I would expect that someone being done a massive favour would not want a friend to be out of pocket to provide that favour.

That it cost this guy so much to make this money available shows how generous it was of him to make it available.

Lots of people would have said no.

And based on the people who think friends owe them free money, and who would be angry at not being offered it, I think I'm probably leaning towards never lending money to friends.

theonewiththenoisychild · 04/04/2012 11:36

Count yourself lucky i know people who have paid 100% interest to a so called friend before and £1000 is a lot to lend a friend so you got some good friend there

Eglu · 04/04/2012 11:42

YABU. If he had any snese he wouldn't lend money at all.
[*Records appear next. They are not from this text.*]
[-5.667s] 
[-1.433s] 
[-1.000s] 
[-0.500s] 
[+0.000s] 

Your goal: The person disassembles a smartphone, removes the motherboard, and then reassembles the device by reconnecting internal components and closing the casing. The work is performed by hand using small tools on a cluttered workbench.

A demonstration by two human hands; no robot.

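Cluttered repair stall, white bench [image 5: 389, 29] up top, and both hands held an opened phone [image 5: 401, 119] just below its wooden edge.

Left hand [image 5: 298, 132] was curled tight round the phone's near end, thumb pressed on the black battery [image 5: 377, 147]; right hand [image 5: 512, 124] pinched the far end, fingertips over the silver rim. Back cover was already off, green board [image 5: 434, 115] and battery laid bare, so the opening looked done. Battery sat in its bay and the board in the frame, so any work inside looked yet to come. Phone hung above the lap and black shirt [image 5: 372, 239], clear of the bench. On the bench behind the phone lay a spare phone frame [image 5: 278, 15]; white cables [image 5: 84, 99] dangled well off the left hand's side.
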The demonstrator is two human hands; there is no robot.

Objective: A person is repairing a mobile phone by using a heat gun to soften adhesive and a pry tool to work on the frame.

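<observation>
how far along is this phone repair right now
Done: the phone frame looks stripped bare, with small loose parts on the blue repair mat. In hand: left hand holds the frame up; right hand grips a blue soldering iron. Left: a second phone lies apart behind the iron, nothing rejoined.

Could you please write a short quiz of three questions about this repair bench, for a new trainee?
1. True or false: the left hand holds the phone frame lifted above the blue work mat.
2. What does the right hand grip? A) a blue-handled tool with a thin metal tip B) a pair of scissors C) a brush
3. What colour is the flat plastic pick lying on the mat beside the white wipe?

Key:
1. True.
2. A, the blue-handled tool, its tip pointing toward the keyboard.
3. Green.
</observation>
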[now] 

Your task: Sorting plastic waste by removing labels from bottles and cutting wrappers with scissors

samandi · 04/04/2012 12:09

YABU, definitely. Count yourself lucky that you have a friend who is willing to lend you £1000. And you expect him to be out of pocket for it?

samandi · 04/04/2012 12:10

So greedy, grasping, resentful, ungrateful, and such a bizarre sense of entitlement to this guy's money.

Exactly.

Tiago · 04/04/2012 12:18

If taking the money lost him £75, then it is fair for him to pass on that cost.

To be honest though, I would probably charge interest on a significant sum of money lent to an acquaintance, and would get both acquaintances and friends to sign a document confirming that it was a loan not a gift and that they recognise that they have to pay it back. But then, I've seen the problems people have when their 'friend' falls out with them and refuses to repay a loan.

NunOnTheRun · 04/04/2012 13:10

Ask for an overdraft/loan from the bank. Lending to/borrowing from a friend never ends well - though nice of him to offer.

exoticfruits · 04/04/2012 13:21

It shows why it isn't a good idea to loan to friends. He helped them out and was supposed to lose at least £75 doing the good turn!